Upon learning the positive results of the Initial Study, the four core agencies of the SVCCEP contributed additional funding to complete the attached Technical Study. Before proceeding with the Study, other Santa Clara County jurisdictions were invited to join the planning effort. Eight additional agencies, including the City of Morgan Hill, authorized the SVCCEP to include their community’s data in the Technical Study.

 

Technical Study Findings

In November 2014, the City of Sunnyvale on behalf of SVCCEP issued a Request for Qualifications for technical services to complete a Technical Study for purposes of describing the potential benefits and liabilities associated with forming a CCE program in Santa Clara County.

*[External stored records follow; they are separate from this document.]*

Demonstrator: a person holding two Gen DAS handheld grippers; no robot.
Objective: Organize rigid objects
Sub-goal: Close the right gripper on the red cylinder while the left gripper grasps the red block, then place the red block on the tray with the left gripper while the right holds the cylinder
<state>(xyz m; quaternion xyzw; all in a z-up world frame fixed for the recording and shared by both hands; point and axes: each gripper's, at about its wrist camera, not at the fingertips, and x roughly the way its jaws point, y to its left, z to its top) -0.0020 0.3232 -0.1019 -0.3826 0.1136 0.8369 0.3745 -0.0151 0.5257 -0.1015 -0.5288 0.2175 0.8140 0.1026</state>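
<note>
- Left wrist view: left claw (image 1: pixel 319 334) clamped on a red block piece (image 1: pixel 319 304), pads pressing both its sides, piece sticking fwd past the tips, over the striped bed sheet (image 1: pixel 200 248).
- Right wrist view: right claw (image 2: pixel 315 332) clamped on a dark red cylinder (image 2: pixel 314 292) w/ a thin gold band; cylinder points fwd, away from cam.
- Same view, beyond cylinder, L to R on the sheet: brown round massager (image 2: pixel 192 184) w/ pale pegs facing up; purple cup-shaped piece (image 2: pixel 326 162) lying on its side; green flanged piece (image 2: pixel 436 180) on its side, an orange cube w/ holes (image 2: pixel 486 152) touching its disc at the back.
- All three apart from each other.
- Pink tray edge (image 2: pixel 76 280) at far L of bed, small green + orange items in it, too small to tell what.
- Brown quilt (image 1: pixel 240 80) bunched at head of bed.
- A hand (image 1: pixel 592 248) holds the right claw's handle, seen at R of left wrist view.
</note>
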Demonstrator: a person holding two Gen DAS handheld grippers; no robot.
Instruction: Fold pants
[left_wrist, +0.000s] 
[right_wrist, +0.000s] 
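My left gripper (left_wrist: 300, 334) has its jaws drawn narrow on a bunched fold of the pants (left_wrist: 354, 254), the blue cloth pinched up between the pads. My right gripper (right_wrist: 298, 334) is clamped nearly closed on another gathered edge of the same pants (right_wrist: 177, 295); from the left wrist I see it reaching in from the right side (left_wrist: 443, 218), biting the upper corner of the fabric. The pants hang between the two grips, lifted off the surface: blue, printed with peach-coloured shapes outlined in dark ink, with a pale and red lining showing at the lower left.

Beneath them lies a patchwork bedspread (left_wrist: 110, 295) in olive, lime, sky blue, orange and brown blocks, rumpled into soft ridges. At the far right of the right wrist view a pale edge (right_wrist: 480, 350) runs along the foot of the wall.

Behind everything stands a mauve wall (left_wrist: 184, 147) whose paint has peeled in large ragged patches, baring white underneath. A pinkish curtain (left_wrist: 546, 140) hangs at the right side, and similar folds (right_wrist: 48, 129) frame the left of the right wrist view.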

Following the outcome of the Initial Assessment Report and Council’s budget authorization for continued CCE efforts, the Partnership hired Pacific Energy Advisors (PEA) to complete this work.  PEA has extensive experience in CCE program development in California and has supported the launch of all three operating CCE programs (Marin, Sonoma, and recent program in Lancaster). The attached final report reflects the results of PEA’s comprehensive analysis, which addresses prospective CCE operations under a range of scenarios over a ten-year planning horizon, including the identification of anticipated rate/cost impacts, environmental benefits, resource composition and economic development amongst other considerations.  A summary of this report is provided below.

 

                     SVCCE’s Prospective Customers:  Currently, Pacific Gas & Electric (“PG&E”) serves approximately 240,000 customer accounts within communities of the CCE Study Partners, representing a mix of residential (≈90%) and commercial (≈10%) accounts.  These customers consume nearly four (4) billion kilowatt hours (“kWh”) of electric energy each year.  While the majority of customers fall under the residential classification, such accounts historically consume only 34% of the total electricity delivered by PG&E while commercial accounts consume the remaining 66%.

 

                     SVCCE Supply Scenarios: For purposes of the Study, PEA and the CCE Study Partners identified three indicative supply scenarios, which were designed to test the viability of prospective CCE operations under a variety of energy resource compositions, emphasizing the SVCCE Partnership’s interest in significantly reducing greenhouse gas emissions (“GHGs”) through increased use of carbon-free electric energy sources.

o                     Scenario 1: Match the incumbent investor-owned utility’s (“IOU”), Pacific Gas & Electric Company (“PG&E”), projected greenhouse gas emissions (“GHGs”) profile while exceeding PG&E’s projected renewable energy content. 

o                     Scenario 2: Exceed applicable renewable energy procurement mandates by providing SVCCE customers with a minimum 51% renewable energy content in year one of program operations, scaling up to 66% in year 10, while also promoting a 20% reduction in electric energy sector GHG emissions relative to PG&E’s projected emissions profile by procuring additional GHG-free energy products.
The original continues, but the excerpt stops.